Look through the entries below and show every line containing the word "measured".

*** Records ***

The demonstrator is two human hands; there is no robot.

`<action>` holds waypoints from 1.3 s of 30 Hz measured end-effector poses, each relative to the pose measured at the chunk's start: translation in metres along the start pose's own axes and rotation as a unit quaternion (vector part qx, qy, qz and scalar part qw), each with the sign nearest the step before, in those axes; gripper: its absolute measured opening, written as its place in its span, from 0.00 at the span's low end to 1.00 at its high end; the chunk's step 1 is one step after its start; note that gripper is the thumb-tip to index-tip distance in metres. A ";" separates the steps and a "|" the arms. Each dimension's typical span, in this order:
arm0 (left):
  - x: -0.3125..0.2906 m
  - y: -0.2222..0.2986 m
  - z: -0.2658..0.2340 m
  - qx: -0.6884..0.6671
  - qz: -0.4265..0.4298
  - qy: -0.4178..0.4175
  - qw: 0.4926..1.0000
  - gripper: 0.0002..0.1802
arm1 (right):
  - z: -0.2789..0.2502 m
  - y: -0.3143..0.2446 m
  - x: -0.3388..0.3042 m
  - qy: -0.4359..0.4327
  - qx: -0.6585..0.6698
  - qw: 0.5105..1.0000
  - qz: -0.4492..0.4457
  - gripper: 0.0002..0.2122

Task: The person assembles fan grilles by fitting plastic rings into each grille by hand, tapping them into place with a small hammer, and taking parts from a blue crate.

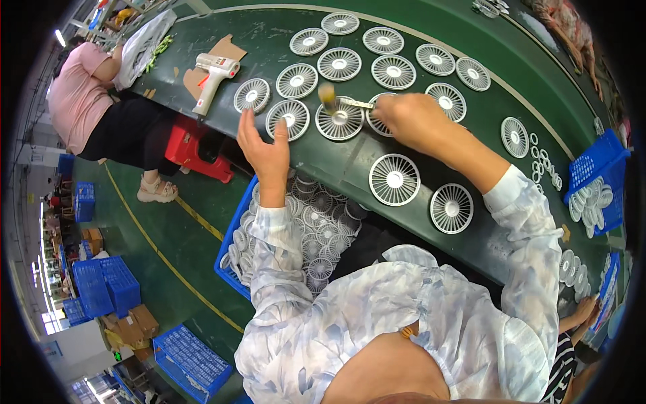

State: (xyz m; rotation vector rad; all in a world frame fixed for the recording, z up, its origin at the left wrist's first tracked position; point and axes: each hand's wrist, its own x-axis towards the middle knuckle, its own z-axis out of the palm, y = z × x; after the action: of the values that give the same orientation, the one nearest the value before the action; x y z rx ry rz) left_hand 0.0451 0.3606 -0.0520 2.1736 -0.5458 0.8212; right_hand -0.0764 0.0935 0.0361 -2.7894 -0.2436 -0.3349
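Observation:
My right hand (417,121) is closed around the handle of a small hammer (329,99). The hammer's yellowish head is smeared by motion. It hangs over a white round fan grille (340,121) lying flat on the green table; whether it touches cannot be told. My left hand (266,158) has its fingers spread at the table's near edge. Its fingertips are beside two other grilles, one at the left end (252,95) and one nearer the hammer (288,120). Two more grilles, one whole (394,180) and one further right (451,209), lie below my right forearm.
Several more grilles and small white rings (538,161) are spread over the green table (323,158). A white heat gun (214,77) rests on cardboard at left. Below the edge stands a blue crate (223,259) full of grilles. Another blue basket (595,161) is at right. Co-workers sit nearby.

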 end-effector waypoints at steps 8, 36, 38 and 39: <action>0.043 -0.046 -0.005 0.005 -0.095 0.003 0.995 0.32 | -0.004 0.002 0.015 -0.043 -0.021 0.998 -0.034 0.11; 0.053 -0.066 0.019 -0.030 -0.135 -0.026 0.990 0.28 | -0.090 0.029 -0.023 -0.018 0.361 0.902 0.236 0.12; 0.056 -0.059 0.019 0.030 -0.088 -0.041 0.995 0.31 | -0.107 0.048 -0.119 0.011 0.314 0.878 0.360 0.10; 0.060 -0.054 0.009 0.046 -0.096 -0.055 0.993 0.32 | -0.110 0.040 -0.156 0.048 0.311 0.857 0.408 0.08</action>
State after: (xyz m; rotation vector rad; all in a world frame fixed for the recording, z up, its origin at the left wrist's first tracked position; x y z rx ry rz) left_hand 0.1229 0.3808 -0.0418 2.3237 -0.3513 0.6365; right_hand -0.2399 -0.0008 0.0853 -1.9805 0.7191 -0.1350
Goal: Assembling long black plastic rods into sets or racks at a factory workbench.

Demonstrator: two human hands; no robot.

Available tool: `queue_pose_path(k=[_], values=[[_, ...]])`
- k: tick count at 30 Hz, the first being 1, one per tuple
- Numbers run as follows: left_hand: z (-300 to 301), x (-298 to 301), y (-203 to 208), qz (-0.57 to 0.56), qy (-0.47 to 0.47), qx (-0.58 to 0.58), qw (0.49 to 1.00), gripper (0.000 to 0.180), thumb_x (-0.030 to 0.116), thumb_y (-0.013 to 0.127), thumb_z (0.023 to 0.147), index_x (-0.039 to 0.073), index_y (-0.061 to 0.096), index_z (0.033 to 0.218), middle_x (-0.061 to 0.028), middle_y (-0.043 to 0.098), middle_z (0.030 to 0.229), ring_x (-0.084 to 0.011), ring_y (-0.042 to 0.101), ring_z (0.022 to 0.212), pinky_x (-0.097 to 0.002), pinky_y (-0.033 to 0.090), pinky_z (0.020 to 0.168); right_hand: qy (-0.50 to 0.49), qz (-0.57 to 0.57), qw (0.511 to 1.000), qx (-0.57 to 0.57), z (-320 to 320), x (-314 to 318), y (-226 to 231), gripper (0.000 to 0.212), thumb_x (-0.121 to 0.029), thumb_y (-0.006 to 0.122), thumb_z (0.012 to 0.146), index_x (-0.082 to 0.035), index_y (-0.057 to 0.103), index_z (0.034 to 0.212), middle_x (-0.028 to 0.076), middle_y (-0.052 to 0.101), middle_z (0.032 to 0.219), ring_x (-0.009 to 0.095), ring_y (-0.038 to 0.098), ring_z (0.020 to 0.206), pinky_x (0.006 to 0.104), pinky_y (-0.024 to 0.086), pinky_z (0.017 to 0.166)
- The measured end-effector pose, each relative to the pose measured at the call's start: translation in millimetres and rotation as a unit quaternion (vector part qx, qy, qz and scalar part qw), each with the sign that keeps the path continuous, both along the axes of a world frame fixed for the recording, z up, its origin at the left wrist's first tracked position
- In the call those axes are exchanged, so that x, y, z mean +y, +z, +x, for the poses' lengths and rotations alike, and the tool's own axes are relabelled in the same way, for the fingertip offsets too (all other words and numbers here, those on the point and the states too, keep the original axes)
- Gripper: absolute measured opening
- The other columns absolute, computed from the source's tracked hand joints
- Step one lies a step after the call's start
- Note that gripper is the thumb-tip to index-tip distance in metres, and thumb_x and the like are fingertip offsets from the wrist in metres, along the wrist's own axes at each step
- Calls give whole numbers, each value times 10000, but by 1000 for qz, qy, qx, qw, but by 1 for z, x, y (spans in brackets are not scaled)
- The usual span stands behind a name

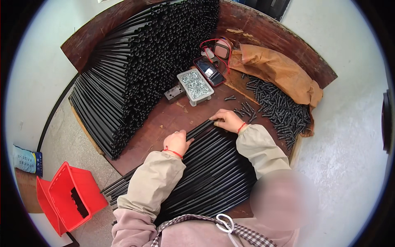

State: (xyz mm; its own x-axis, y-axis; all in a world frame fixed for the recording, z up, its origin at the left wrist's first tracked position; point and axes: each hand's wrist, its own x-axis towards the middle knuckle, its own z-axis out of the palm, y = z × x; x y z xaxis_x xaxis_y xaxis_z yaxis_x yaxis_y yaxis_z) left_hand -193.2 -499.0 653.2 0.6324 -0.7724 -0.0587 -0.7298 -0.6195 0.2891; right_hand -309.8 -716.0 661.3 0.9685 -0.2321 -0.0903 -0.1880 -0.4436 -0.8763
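Brown tabletop (158,123) (tubes (216,164) atop), speckled floor (61,127)

Your long, slim, round black tubes (218,166) are showing a smooth, softly glossy finish; whether metal or plastic, you can't tell. Your reddish-brown, wood-look tabletop (164,123) is looking smooth but scuffed, while the curved brown wooden board (271,36) is showing rough, chipped patches. Your white rectangular plastic tray (201,101) is looking smooth, its small silvery metal pieces (195,84) gleaming. Your creased tan sheet, paper or cloth (273,66), is looking matt. Your beige cloth sleeves (150,175) are wrinkling softly; the red plastic bin (91,187) is shining.
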Motion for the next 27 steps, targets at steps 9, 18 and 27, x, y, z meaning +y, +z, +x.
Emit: queue_pose_path(k=[9, 18, 27], values=[[7, 4, 12, -71, -31, 21, 997, 310, 350, 656, 694, 55, 606, 777, -121, 645, 750, -301, 610, 692, -369, 482, 632, -111, -546, 816, -156, 4, -61, -16, 390, 22, 486, 715, -89, 529, 1087, 80, 600, 961, 282, 578, 817, 315, 463, 728], [3, 5, 13, -41, -35, 110, 993, 295, 338, 617, 694, 65, 633, 805, -104, 650, 754, -302, 609, 716, -367, 477, 662, -73, -443, 894, 17, -16, -11, 17, 147, -74, 520, 741, -115, 547, 880, 41, 595, 844, 251, 560, 787, 321, 451, 713], [8, -2, 8, -17, -26, 97, 995, 317, 359, 604, 715, 67, 628, 834, -109, 651, 771, -305, 608, 746, -372, 474, 672, 30, -520, 841, -149, -16, -14, 8, 126, -78, 540, 746, -118, 544, 866, 28, 585, 832, 233, 557, 769, 301, 451, 682]])
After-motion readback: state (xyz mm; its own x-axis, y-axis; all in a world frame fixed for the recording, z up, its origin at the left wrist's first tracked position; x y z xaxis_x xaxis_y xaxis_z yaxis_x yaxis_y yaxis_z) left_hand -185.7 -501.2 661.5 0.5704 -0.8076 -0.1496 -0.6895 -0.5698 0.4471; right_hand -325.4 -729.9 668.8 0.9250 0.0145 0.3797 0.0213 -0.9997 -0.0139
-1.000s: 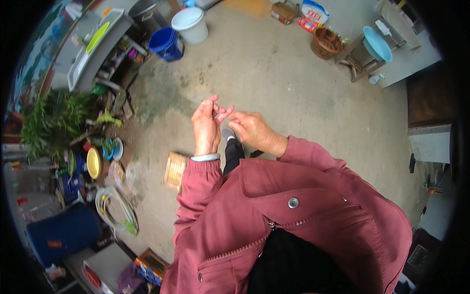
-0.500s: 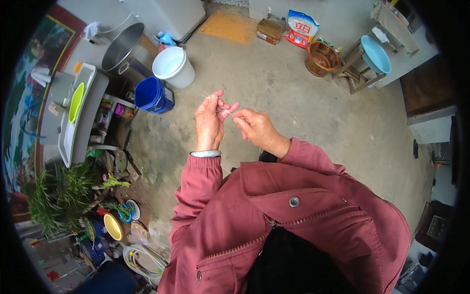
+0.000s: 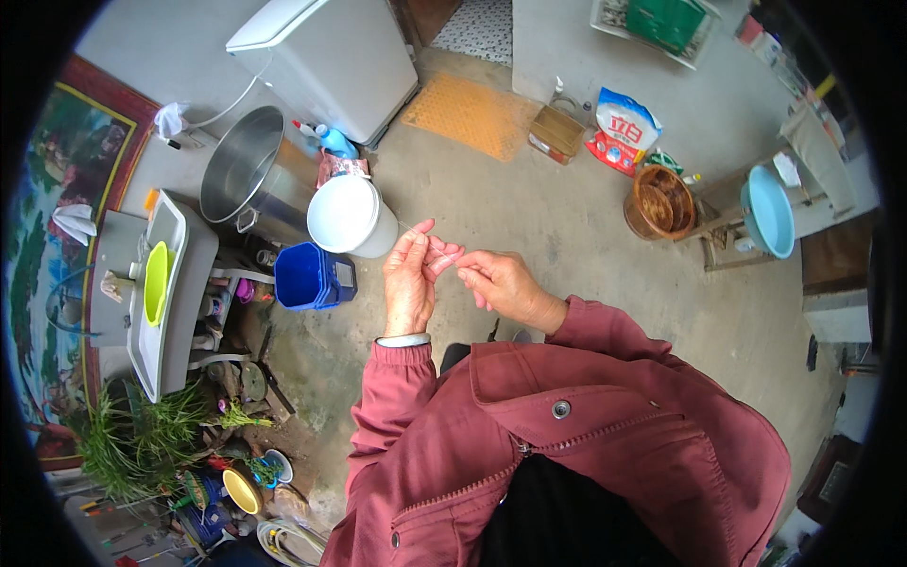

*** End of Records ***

**Solution for this task**
`<action>` holds waypoints from 1.3 s of 30 Hz measured end-effector poses, each relative to the pose measured at the chunk's start: translation in metres along the start pose's own axes and rotation as a unit quaternion (vector part qx, qy, qz and scalar part qw), each with the sign nearest the step before, in those axes; gripper: its absolute measured opening, written as its place in its span, from 0.00 at the span's low end to 1.00 at its high end; the chunk's step 1 is one step after its start; note that gripper is the thumb-tip to index-tip distance in metres. A ";" separates the steps and a "|" the arms. Each dimension's typical span, in this order:
- The measured end-effector pose, each relative to the pose measured at the call's start: translation in millimetres and rotation as a unit quaternion (vector part qx, qy, qz and scalar part qw), each with the sign that keeps the path continuous, both along the axes of a world frame fixed for the recording, z up, its origin at the left wrist's first tracked position
- Gripper: absolute measured opening

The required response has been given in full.